• Activity:
Using the listing below, retype exactly the lines starting at the one with "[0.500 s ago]" and ending at the one with "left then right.", and include both.

• Supplied information:

------

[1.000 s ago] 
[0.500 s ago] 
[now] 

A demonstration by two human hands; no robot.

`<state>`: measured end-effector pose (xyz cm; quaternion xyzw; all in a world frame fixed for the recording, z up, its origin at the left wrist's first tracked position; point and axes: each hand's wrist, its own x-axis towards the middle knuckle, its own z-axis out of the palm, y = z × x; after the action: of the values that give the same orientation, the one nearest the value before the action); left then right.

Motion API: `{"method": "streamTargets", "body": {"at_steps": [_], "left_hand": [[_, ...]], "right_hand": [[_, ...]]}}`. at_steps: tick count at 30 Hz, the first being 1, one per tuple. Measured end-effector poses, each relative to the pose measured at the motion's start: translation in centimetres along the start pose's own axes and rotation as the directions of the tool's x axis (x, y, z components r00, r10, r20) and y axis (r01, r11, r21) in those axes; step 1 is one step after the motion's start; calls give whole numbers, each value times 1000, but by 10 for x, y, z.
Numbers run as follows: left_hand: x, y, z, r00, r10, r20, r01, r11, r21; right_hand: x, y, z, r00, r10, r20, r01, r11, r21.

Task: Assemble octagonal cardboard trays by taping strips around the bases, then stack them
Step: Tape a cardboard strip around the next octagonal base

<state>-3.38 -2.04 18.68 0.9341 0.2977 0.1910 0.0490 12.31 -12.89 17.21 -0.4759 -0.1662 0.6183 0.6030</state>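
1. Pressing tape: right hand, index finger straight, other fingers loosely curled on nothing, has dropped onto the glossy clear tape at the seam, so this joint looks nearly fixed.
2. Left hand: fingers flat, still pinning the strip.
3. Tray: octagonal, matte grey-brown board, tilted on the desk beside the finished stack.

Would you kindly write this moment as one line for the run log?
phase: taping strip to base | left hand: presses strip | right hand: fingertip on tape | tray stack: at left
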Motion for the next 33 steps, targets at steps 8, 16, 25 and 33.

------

• Task answer:
[0.500 s ago] 
[now] 

A demonstration by two human hands; no robot.

`<state>`: measured end-effector pose (xyz cm; quaternion xyzw; all in a world frame fixed for the recording, z up, its origin at the left wrist's first tracked position; point and axes: each hand's wrist, its own x-axis towards the middle knuckle, its own z-axis out of the palm, y = z × x; after the action: of the values that give the same orientation, the one nearest the value before the action); left then right.

No more work is needed for this exercise.